2010-07-07 11:48:20 | Weblog
今週末は参議院選挙の投票日。大方の予想では,民主党は相対的に1位にはなるものの,参議院で単独過半数を穫るのは難しい。国民新党を入れても過半数は微妙。自民党は低迷したままで,野党で延びそうなのはみんなの党だが,それも一時の勢いはない,ということらしい。週刊朝日はそれを「勝者なき闘い」と評している。

そのなかで,どれだけ増えるか注目されているのが,みんなの党だろう(他の新党は,それほど目立った勢力にはなりそうにない)。

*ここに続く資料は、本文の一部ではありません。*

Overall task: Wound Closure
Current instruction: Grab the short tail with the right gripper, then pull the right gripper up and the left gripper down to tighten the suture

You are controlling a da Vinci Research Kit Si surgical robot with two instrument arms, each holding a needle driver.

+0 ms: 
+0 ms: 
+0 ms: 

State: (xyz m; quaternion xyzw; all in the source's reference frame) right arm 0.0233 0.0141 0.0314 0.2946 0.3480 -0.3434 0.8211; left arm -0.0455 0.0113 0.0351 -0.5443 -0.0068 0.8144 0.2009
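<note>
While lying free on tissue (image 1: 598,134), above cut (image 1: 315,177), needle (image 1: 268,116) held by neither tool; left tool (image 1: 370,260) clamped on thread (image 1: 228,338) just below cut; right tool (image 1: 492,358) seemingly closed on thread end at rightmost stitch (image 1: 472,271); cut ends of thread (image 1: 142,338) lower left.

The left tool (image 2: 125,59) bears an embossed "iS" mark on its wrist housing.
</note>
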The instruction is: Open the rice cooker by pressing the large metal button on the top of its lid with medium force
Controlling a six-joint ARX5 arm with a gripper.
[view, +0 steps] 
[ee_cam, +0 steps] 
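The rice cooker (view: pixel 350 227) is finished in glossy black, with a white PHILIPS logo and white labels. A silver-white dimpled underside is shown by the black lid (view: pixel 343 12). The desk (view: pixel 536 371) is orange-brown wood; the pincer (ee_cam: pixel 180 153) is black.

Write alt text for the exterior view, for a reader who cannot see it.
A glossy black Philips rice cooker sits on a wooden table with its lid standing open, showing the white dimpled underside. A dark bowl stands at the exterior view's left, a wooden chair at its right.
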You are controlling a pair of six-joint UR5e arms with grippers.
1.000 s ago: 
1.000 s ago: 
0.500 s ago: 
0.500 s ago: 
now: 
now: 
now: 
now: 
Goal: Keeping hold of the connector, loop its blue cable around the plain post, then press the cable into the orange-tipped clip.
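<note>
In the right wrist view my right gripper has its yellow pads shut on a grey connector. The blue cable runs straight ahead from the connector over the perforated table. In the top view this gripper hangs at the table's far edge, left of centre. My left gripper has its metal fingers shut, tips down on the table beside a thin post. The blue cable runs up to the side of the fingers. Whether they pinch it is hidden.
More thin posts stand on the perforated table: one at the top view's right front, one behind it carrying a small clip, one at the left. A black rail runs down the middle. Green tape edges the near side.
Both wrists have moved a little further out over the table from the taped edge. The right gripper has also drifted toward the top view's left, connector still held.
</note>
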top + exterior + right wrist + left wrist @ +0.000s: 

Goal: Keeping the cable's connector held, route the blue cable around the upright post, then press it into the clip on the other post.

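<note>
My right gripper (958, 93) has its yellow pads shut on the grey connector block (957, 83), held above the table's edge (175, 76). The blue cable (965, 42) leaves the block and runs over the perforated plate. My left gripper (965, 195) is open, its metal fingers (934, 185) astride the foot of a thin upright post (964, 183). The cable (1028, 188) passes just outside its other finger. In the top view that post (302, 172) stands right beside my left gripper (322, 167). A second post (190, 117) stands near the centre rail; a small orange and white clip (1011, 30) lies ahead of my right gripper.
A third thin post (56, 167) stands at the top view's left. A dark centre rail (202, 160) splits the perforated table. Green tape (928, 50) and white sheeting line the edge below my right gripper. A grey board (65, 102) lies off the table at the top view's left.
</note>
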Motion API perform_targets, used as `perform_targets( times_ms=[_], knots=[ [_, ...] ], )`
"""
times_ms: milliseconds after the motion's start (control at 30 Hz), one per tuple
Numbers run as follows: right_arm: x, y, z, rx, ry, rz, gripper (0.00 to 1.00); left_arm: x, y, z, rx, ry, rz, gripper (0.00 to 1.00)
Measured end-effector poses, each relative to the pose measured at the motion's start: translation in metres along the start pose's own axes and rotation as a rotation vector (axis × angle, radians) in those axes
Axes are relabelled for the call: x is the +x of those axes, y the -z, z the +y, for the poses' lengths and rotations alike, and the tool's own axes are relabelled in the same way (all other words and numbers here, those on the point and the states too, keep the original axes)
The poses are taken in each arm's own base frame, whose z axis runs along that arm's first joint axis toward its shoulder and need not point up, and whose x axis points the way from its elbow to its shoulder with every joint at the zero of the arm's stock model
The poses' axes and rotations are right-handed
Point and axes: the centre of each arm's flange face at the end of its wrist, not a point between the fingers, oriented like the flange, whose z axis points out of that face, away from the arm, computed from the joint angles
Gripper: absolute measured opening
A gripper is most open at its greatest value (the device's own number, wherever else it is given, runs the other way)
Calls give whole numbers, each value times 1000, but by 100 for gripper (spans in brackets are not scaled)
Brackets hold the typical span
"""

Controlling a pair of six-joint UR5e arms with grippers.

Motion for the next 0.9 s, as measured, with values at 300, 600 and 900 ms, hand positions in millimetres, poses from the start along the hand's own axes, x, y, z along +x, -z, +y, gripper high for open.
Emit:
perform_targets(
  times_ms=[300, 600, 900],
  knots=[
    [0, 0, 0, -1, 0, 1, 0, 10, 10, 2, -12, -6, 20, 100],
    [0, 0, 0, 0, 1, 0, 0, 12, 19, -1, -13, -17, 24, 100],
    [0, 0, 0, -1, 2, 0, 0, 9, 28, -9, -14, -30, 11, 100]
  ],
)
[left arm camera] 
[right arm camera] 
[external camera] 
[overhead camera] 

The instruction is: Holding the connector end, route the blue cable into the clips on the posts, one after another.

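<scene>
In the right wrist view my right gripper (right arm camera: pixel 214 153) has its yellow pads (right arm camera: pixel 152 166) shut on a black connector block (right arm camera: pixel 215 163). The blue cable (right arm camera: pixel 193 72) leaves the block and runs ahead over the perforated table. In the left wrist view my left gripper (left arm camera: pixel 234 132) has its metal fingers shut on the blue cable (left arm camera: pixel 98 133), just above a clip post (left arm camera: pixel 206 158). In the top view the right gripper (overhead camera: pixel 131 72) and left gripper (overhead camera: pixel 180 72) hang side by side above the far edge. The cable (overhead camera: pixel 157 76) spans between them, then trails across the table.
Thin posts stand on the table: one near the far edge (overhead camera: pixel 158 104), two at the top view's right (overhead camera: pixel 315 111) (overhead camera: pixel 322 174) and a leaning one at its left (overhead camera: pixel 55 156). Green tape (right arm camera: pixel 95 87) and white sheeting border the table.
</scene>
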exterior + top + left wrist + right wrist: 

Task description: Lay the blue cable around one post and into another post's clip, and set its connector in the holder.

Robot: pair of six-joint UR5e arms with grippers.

みんなの党とはどういう党なのか,渋谷陽一責任編集の SIGHT が特集を組んでいる。そのなかで興味深いのが,東京大学の菅原琢氏による「みんなの党は本当に“みんなの党”なのか」という論考だ。

SIGHT (サイト) 2010年 08月号
ロッキングオン

各種の世論調査や選挙結果のデータを分析して,菅原氏はみんなの党のコア支持層を明らかにする。それによると,意外にも年代的には50歳代,職業的には自営業者,という姿が浮かび上がってくる。これは従来であれば,自民党の支持率が高い人々である。その一部が小泉政権後離反して,みんなの党に向かったと推測される。

みんなの党は、各党にどのような影響を与えたのか。菅原氏は先の総選挙で,みんなの党が候補を立てなかった選挙区があることに注目する。そして2005年に比べた各党の得票率の変化が,みんなの党の出馬に影響を受けたかどうかを分析する。その結果では,自民党は大きな影響を受けたが,民主党はあまり受けていない。

つまり,みんなの党は自民党とは競合するが民主党とは競合しない。依拠する支持層が違うのだ。一方,候補者への調査(昨年の総選挙時)から得られた政策のポジションは,民主党とみんなの党は近いという。ただ,消費税や公務員制度を巡る政策の違いが最近目立ってきている。むしろ民主党と自民党が接近している面がある。

昨夜,TBS の党首討論会で,みんなの党の党首の渡辺氏は,選挙後に民主党と連立することは絶対にあり得ないと断言していた。民主とみんなは支持層がかぶらないから連立しやすいようにも思えるが,政策の方向性で距離が広がっているのも事実だ。また,公明党や自民党の党首も民主党との連立は絶対にないといっていた。

消費税をめぐって民主党と国民新党の溝も広がっている。この流れでは,民主党と自民党の間に,ある期間「大連立」に近い状況が生まれるかもしれない。さもなくば「ねじれ」がずっと続く。たとえば自+公+みん等が参院で過半数をとり,連立協議したうえで次の総選挙で勝てば別だが,その蓋然性は必ずしも高くない。

「消費税」「議員定数削減」「年金」等の重要課題で民主と自民が協議し,一定の進展があること自体はけっこうなことだ。ただ,小選挙区制がある限り,そうした関係は長く続かないだろう。混沌とした状況のなかで,離合集散が起きたり,新党が再び活性化したりするのかもしれない。この混沌の先に何があるのだろう?